Deacon James est un bluesman hanté par sa musique… et des visions de cauchemar. Lorsque sa route croise celle de John Persons, un fou qui prétend que le musicien abrite dans sa tête une graine susceptible de détruire le monde, il choisit de l’ignorer.
Mais voilà qu’à un concert, son saxophone n’invoque pas seulement les hourras du public d’Arkham, mais aussi des monstruosités multi-dimensionnelles.

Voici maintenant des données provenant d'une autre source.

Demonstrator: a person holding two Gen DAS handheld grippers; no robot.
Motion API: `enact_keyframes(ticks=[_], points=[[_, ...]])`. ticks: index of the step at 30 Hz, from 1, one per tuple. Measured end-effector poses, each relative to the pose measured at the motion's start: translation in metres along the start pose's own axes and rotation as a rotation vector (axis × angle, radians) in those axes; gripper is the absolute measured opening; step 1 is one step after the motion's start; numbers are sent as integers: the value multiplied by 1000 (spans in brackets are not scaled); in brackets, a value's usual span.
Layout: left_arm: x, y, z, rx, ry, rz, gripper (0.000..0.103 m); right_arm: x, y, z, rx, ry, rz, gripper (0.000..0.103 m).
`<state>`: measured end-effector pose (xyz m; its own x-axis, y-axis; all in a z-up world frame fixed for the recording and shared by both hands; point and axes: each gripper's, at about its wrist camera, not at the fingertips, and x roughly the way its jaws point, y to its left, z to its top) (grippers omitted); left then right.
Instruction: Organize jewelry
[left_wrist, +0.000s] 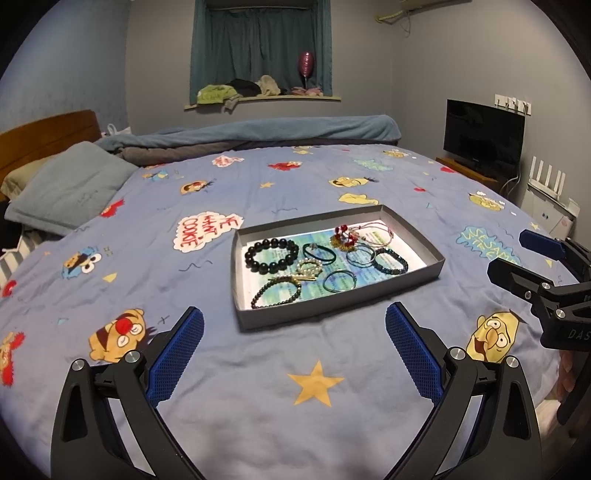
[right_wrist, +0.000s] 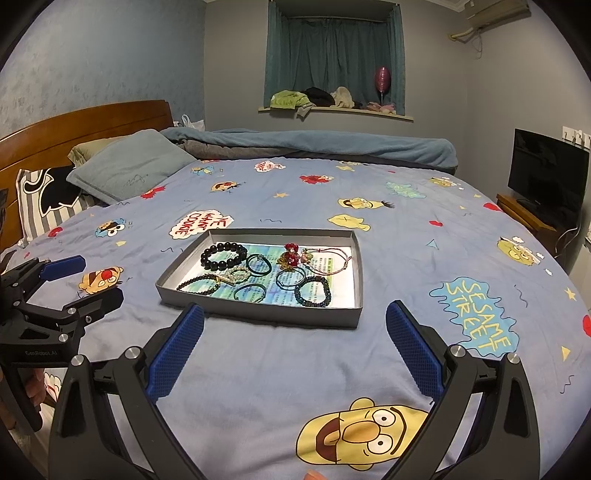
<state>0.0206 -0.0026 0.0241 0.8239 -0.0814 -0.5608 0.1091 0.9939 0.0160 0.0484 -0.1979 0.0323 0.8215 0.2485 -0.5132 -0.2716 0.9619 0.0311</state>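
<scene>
A shallow grey tray (left_wrist: 255, 317) (right_wrist: 258, 312) lies on the blue cartoon bedspread and holds several bracelets. Among them are a black bead bracelet (left_wrist: 272, 255) (right_wrist: 224, 254), a red-and-gold piece (left_wrist: 343, 238) (right_wrist: 290, 258), a teal bangle (left_wrist: 339, 280) (right_wrist: 250, 292), a dark blue bead bracelet (left_wrist: 390, 260) (right_wrist: 312, 291) and a pink cord bracelet (right_wrist: 332, 260). My left gripper (left_wrist: 295, 347) is open and empty just in front of the tray. My right gripper (right_wrist: 295, 347) is open and empty, near the tray's front edge. Each gripper shows in the other's view: the right gripper (left_wrist: 517, 258), the left gripper (right_wrist: 85, 280).
Pillows (right_wrist: 129, 170) and a wooden headboard (right_wrist: 85, 125) are at the left. A rolled blue blanket (right_wrist: 314, 147) lies along the far side of the bed. A TV (right_wrist: 546, 177) on a wooden stand is at the right. Bedspread surrounds the tray.
</scene>
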Motion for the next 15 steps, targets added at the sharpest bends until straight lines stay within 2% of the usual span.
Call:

Pourchassé par ces horreurs et de mystérieux cultistes, Deacon prend ses jambes à son cou, et tombe sur une jeune fuyarde ; comme lui, elle transporte quelque chose de tordu, de dangereux. Tandis qu’ils tentent de quitter Arkham ensemble, la chanson dans la tête de Deacon gagne en force. Il sait que, bientôt, il ne pourra plus l’ignorer…
Blues de fin du monde
Saxophoniste de blues, Deacon James est un musicien errant, hanté par la mort de son père. Un soir, il croise un certain John Persons qui lui dit que sa tête abrite quelque chose de très dangereux. Deacon, effrayé, choisit d’ignorer l’avertissement et s’enfuit. Pour autant, un soir, tandis qu’il joue devant le public d’Arkham, des visions cauchemardesques l’assaillent. Deacon s’effondre. Puis il rencontre une jeune femme, Ana, qui, elle aussi, cache dans sa tête quelque chose de dangereux. Mais Ana n’a pas peur de déclencher la fin du monde. Deacon la laissera-t-il faire ?
Une novella perturbante
Cassandra Khaw est une jeune autrice née à Kuala Lumpur encore peu connue en France. Notons qu’elle a coécrit un roman avec Richard Kadrey, légendaire auteur de Metrophage et de Sandman Slim. Chanter le silence s’inscrit dans le genre de l’horreur, avec des références à Lovecraft mais aussi au monde du blues (rappelons que le légendaire Robert Johnson est censé avoir vendu son âme au diable pour avoir pu écrire ses chansons). Le récit est très bien construit et monte progressivement en puissance. Du très bon : on souhaite que d’autres récits de Cassandra Khaw soient publiés (et vite).